When she was seen as “the Israeli,” people were eager to talk to her about issues where Israel is recognized as a global leader.
“People came to me wanting to talk about science and technology and the things we’re doing. They also asked about e-learning. These are not things that I came and presented to them. People came to me and wanted to talk to me about our hi-tech and science advancements and capabilities.”
While she says she didn’t feel at liberty to speak at length about Israel’s hi-tech industry or multitude of startups, she did speak about the unique challenges faced by Israel’s higher education system, which is faced with the daunting but often very beneficial role of being a sort of academic ingathering of exiles.
“I could tell them about how the higher education system in Israel deals with a very heterogeneous population of students. Once, in the ’50s and ’60s, the only people in these places were from the middle class, and today the system deals with students of every color from every corner of the world. It’s a very challenging situation that demands that you figure out how to find a shared language, and how to protect one another’s cultures while drawing from them as well. It’s more difficult, but the potential results are greater.”
Though she and the other representatives didn’t wear name tags and she didn’t tout her blue-and-white credentials on her forehead, Ben-Zvi says that she nonetheless “felt a great deal of pride” that she was representing Israel there.
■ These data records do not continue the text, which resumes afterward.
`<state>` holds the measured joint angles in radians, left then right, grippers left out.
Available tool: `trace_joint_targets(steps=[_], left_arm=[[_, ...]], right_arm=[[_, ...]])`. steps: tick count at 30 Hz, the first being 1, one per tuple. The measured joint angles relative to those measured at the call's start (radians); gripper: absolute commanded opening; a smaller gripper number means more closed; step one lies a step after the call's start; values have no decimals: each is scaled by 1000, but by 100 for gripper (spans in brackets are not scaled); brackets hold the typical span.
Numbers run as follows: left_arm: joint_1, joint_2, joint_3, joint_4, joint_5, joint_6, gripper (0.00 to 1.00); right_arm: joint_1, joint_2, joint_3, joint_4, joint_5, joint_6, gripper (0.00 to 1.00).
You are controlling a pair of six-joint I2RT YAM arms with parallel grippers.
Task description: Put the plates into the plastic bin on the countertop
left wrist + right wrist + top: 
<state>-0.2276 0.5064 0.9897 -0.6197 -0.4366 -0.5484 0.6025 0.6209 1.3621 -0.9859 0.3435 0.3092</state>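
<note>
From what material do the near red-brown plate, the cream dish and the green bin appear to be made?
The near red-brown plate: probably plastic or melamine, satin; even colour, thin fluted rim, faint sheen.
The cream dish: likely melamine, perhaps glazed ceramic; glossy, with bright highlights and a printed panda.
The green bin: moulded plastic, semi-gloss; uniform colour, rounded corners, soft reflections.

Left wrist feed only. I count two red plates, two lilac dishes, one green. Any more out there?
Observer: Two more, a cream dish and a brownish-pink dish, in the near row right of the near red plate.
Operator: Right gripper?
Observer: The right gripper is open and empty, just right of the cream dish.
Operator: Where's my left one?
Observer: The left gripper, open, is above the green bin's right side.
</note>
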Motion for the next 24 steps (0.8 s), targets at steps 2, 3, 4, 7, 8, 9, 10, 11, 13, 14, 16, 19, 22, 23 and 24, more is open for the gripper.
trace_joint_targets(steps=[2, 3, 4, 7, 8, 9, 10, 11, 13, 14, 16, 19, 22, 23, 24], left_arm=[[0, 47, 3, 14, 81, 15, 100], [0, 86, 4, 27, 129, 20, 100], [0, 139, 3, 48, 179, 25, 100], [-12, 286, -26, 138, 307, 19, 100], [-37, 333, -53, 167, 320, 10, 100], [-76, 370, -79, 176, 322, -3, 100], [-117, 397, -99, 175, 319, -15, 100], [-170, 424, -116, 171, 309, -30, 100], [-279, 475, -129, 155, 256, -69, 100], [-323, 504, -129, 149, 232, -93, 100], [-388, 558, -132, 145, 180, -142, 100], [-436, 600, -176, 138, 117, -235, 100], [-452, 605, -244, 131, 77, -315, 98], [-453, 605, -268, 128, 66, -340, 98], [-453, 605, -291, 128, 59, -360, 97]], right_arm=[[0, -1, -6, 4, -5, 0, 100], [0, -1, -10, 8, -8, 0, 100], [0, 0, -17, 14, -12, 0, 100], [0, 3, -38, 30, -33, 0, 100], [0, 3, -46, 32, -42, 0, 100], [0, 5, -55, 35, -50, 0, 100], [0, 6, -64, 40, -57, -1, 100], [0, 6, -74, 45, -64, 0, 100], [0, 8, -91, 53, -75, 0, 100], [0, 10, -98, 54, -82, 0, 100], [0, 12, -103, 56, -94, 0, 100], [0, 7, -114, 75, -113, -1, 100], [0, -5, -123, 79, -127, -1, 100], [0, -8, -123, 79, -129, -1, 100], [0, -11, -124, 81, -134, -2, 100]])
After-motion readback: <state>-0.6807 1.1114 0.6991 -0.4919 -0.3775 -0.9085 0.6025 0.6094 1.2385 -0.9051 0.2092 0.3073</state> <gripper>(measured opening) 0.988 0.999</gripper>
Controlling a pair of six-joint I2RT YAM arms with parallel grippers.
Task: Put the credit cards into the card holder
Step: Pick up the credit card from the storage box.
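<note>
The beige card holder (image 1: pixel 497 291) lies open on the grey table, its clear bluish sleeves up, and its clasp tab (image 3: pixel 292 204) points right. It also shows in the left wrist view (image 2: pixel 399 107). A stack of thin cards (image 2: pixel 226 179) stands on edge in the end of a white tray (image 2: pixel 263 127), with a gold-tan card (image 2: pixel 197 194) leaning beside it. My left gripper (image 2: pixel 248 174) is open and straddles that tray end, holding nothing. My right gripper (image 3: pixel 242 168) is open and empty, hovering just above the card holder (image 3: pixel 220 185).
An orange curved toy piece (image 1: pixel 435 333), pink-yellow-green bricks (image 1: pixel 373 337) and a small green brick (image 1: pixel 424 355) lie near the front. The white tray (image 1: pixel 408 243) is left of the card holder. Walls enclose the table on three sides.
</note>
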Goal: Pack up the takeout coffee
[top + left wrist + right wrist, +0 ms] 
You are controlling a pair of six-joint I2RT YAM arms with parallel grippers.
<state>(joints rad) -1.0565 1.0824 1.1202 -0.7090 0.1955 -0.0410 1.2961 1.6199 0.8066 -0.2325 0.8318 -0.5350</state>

Furthermore, she says that the presence of academics like her at such events can achieve things on a person-to-person level that diplomats and governments cannot.
“We can present and cooperate on subjects that are beyond the diplomatic issues and this is a good thing. We can also see the world and the world can see us in a different way.”
Ahead of the launch of the UNAI, UN Secretary-General Ban Ki-moon said, “The United Nations understands the enormous impact of scholarship, innovation and ideas. We are trying to harness that great power to build a better world; a world where human ingenuity will make our homes, communities and consumption patterns socially and environmentally sustainable; a world where research receives the funding and support it needs to defeat disease, deprivation and despair; a world where the ‘unlearning’ of intolerance will bridge barriers that still divide nations and peoples.”
The talks at the UNAI focused largely on 10 universally accepted principles in the areas of human rights, literacy, sustainability and conflict resolution, “all of which were based on the United Nations Charter, the Universal Declaration of Human Rights and the Millennium Development Goals targets,” said Kiyo Akasaka, under-secretary-general for Communications and Public Information at the UN.